* What the task requires *
Your output should be the lines below from the one holding "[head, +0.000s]" through the one holding "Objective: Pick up", transcribed exactly, with no pictures.

* Data shown *

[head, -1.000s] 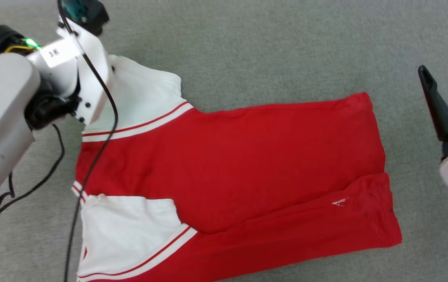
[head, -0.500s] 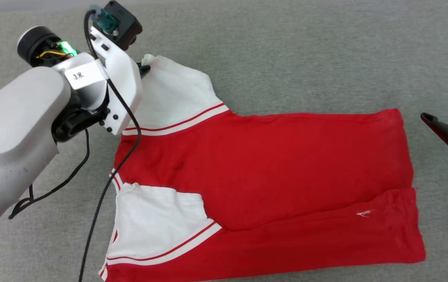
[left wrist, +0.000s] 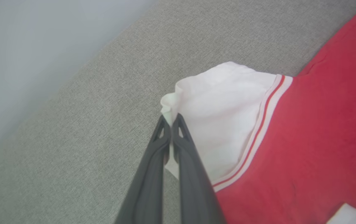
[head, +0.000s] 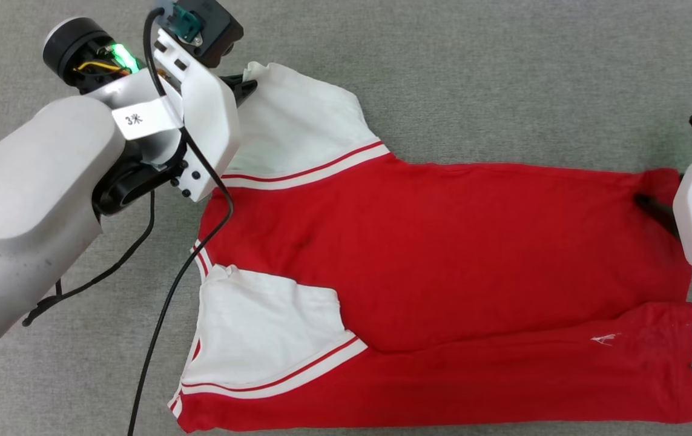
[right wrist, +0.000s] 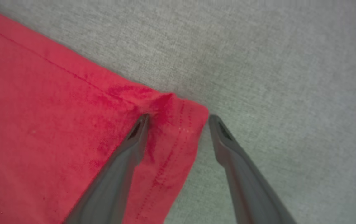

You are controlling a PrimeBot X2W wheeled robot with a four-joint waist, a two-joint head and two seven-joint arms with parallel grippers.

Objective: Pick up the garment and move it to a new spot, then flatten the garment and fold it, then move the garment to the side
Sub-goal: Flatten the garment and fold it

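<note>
Our left end effector (left wrist: 171, 119) is clamped on the white sleeve (left wrist: 221, 118) of the garment (head: 442, 242), which lies flat on the grey surface (head: 503, 72), and our right end effector (right wrist: 178, 116) straddles the hem corner (right wrist: 190, 121) wide open, so we should close it deep over the hem, then lift both evenly.

A: What's the garment (head: 442, 254) made of?
B: Soft matt cloth, faintly fuzzy, with a stitched hem.
A: And the worktop (head: 503, 79)?
B: Grey woven fabric, coarse and matt. The left gripper (left wrist: 171, 121) is dark matt plastic, and the forearm (head: 19, 181) shell is smooth, pale and slightly glossy.
</note>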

* Response area *
[head, +0.000s] 
[right wrist, +0.000s] 

You are controlling a PrimeBot X2W wheeled robot with a four-joint waist, a two-joint head and two seven-joint arms with parallel grippers.

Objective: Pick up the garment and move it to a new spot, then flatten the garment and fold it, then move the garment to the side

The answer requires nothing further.